# Aligning Single Path Loops to Reduce the Number of Capacity Cache Misses

Bekim Cilku Institute of Computer Engineering Vienna University of Technology A1040 Wien, Austria bekim@vmars. tuwien.ac.at Roland Kammerer Institute of Computer Engineering Vienna University of Technology A1040 Wien, Austria kammerer@vmars. tuwien.ac.at Peter Puschner Institute of Computer Engineering Vienna University of Technology A1040 Wien, Austria peter@vmars. tuwien.ac.at

# ABSTRACT

In this paper we address the problem of improving the instruction cache performance for single-path code. The properties of single-path code allow us to align single-path loops within the cache in order to reduce the number of cache misses during the loop execution. We propose an algorithm that categorizes loops in a simple way so that the loops can be aligned and NOP instructions can be inserted to support this loop alignment. Our experimental results show the predictability for cache misses in single-path loops and demonstrate the benefit of the single-path loop alignment.

## Keywords

time predictability, cache memories, memory hierarchy, hard real-time systems  $% \left( {{{\left( {{{{\bf{n}}}} \right)}_{i}}_{i}}} \right)$ 

## 1. INTRODUCTION

For hard real-time embedded systems, the time instant at which the results are produced is as important as the accuracy of the results [5]. This requirement necessitates the calculation of Worst Case Execution Time(WCET) bounds for code pieces and tasks in the design stage. Unfortunately, the software and hardware used in hard real-time systems are often highly complex which makes the WCET analysis very difficult [16]. Software is written in a way to be executed fast by having different execution paths for different input data. Different paths, in general, have different timing, and analyzing all those paths can lead to cases where the tool cannot produce results of the desired quality or the analysis gets overly expensive [9]. The inclusion of stateof-the-art hardware features (cache, branch prediction, outof-order execution, and pipelines) makes the analysis even harder because of the state dependencies and mutual interference that have to be considered [12].

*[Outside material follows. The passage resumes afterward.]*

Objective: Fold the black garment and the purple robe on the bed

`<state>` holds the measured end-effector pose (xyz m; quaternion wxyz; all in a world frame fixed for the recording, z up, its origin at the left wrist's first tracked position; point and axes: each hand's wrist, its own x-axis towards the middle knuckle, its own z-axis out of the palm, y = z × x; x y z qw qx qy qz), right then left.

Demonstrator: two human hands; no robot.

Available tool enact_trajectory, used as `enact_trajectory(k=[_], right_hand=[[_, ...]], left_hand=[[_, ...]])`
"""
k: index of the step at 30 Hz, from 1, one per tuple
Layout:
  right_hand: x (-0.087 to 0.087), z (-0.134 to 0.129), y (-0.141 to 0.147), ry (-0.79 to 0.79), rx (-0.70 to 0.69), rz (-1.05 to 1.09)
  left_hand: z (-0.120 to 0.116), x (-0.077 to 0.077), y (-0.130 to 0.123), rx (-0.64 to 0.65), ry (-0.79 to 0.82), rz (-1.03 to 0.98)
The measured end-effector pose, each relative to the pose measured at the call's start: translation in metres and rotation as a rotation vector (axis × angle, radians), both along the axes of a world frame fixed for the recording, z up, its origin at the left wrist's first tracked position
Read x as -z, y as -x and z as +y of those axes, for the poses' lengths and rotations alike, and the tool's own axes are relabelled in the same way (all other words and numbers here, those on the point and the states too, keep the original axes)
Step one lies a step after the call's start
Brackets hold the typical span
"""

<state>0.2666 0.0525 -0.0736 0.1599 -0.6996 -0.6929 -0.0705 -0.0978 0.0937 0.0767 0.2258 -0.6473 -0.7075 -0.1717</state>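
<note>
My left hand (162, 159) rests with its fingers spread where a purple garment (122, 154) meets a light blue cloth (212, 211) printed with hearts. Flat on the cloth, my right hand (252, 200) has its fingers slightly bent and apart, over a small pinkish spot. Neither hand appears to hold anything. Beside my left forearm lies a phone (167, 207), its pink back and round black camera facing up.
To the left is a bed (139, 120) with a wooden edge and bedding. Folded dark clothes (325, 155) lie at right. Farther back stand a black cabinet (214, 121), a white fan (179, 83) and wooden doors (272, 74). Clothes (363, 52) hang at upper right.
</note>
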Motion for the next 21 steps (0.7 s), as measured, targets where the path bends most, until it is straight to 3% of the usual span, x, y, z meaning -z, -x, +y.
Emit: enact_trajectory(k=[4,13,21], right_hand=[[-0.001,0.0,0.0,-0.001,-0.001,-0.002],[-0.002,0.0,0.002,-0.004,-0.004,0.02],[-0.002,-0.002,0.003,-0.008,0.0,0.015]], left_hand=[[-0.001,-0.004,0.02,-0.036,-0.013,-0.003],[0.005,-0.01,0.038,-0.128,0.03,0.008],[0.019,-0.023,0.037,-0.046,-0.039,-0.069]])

An alternative approach to deal with the complexity of WCET analysis is the use of the single-path paradigm [9]. This strategy generates single-path code by converting all input dependent alternatives of the code into pieces of sequential code and transforming all loops with input-dependent termination conditions into loops with constant execution count. Single-path code forces every execution to follow the same trace of instructions, which reduces the number of paths through every code piece or task to one and thus supports the composability of task timing from the software side – as every execution of a task follows the same trace the stream of executed instructions does not depend on the context; this in turn eliminates control-flow induced variations in execution time. However, all these properties come at the cost of a longer execution time.

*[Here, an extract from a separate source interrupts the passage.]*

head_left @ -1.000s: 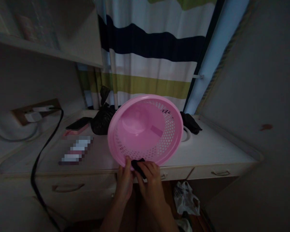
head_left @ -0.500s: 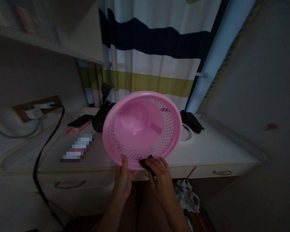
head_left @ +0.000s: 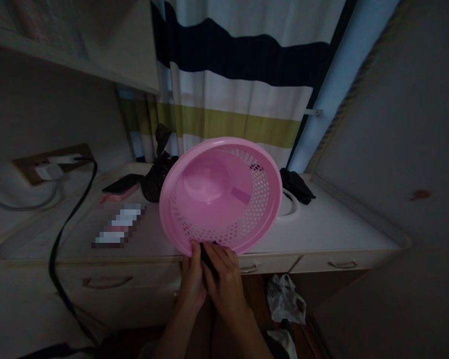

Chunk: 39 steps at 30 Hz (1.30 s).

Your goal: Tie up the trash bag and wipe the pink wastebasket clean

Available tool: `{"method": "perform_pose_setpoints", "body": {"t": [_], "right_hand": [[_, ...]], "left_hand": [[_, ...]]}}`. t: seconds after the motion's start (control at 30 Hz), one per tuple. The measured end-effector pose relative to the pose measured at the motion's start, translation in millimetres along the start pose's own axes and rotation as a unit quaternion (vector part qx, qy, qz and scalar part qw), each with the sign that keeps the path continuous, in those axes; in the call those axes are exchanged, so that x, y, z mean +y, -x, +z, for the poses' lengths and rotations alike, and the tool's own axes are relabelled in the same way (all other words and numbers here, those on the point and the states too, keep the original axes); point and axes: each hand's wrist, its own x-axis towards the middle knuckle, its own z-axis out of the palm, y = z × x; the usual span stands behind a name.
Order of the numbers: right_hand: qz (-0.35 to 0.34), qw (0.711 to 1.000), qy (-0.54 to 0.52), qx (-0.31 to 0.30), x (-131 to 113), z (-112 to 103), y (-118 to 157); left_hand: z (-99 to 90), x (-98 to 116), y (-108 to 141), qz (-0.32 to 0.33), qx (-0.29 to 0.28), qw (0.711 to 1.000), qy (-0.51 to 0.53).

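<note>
A pink plastic basket [head_left: 219, 199] with a perforated side is tilted so that its inside faces me, its near rim just over the desk's front edge. My left hand [head_left: 192, 279] grips that near rim, thumb over the inner side and the other fingers out of sight beneath. Right beside it, my right hand [head_left: 224, 276] presses a dark cloth [head_left: 208, 262] against the rim. Most of the cloth is hidden under my fingers.
On the white desk [head_left: 344, 224] are a phone on a pink object [head_left: 121, 187], a pixelated device [head_left: 119, 224], a black plastic bag [head_left: 157, 177], a white ring-shaped object [head_left: 291, 205] and a black bundle [head_left: 297, 187]. A black cable [head_left: 62, 239] hangs at left. A plastic bag [head_left: 286, 299] lies below.
My right hand has slid left along the basket's rim with the cloth, up against my left hand. The basket keeps nearly the same position and tilt.
</note>
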Motion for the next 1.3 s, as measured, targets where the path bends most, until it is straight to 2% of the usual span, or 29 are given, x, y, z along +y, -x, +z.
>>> {"method": "perform_pose_setpoints", "body": {"t": [0.23, 0.37, 0.47, 0.57, 0.73, 0.83, 0.97, 1.07, 1.17, 1.3], "right_hand": [[-0.01, 1.0, 0.02, -0.003, 32, -24, 12], [-0.024, 1.0, 0.009, -0.014, 24, -25, 9], [-0.039, 0.999, -0.011, -0.023, 6, -19, -2], [-0.046, 0.998, -0.022, -0.03, -9, -12, -13], [-0.071, 0.997, -0.028, -0.016, -11, -7, -16], [-0.078, 0.997, -0.023, -0.017, -2, -12, -10], [-0.082, 0.996, -0.017, -0.037, 14, -24, -2], [-0.073, 0.997, -0.009, -0.038, 23, -30, 3], [-0.067, 0.997, -0.017, -0.032, 19, -28, 2], [-0.039, 0.996, -0.072, -0.037, 1, -16, -10]], "left_hand": [[2.3, 5, 1, 0.006, -0.062, 0.997, 0.05], [0.8, 3, 2, -0.021, -0.076, 0.996, 0.05], [1.3, 5, 5, -0.072, -0.035, 0.996, 0.047], [3.0, 11, 8, -0.124, 0.019, 0.988, 0.088], [3.1, 16, 11, -0.146, 0.031, 0.974, 0.172], [-0.3, 13, 8, -0.138, -0.001, 0.976, 0.169], [-4.8, 7, 5, -0.081, -0.092, 0.985, 0.121], [-4.7, 3, 6, -0.046, -0.122, 0.987, 0.094], [-3.3, 1, 6, -0.066, -0.109, 0.988, 0.09], [-7.8, -2, 3, -0.085, -0.031, 0.991, 0.099]]}}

In this paper we present an algorithm that aligns singlepath loops with cache lines in order to reduce code execution time by decreasing the number of cache misses. Loops in single-path code have most of the time a sequential body where every instruction is executed in each iteration. Also, to eliminate time jitter, the single-path loops are bounded in their maximum number of iterations [10]. When the processor fetches loop instructions from memory, it brings them to the cache in form of chunks. If a loop is smaller than the cache capacity then cache misses will appear only in the first iteration as a result of compulsory misses. For loops that are larger than the cache size, a capacity miss will also be present. Our algorithm aligns single-path loop code in order to reduce the number of cache lines that loops need in the cache which reduce the number of cache misses in each loop iteration. The strategy itself is quite old, but so far has been implemented only for data cache [11]. The properties of generating long and sequential loops with a maximum number of iterations allows us to adapt this approach for the instruction cache.

This paper is organized as follows. The next section gives a short background on single-path code and describes the logical organization of cache memories. Section three describes the algorithm to categorize the loops that can benefit from the alignment and also describes the rules for aligning loops. In section four, the evaluation of the concept is presented while section five shows the related work. The paper is concluded in section six.

## 2. BACKGROUND

Permission to make digital or hard copies of all or part of this work for personal or classroom use is granted without fee provided that copies are not made or distributed for profit or commercial advantage and that copies bear this notice and the full citation on the first page. To copy otherwise, to republish, to post on servers or to redistribute to lists, requires prior specific permission and/or a fee.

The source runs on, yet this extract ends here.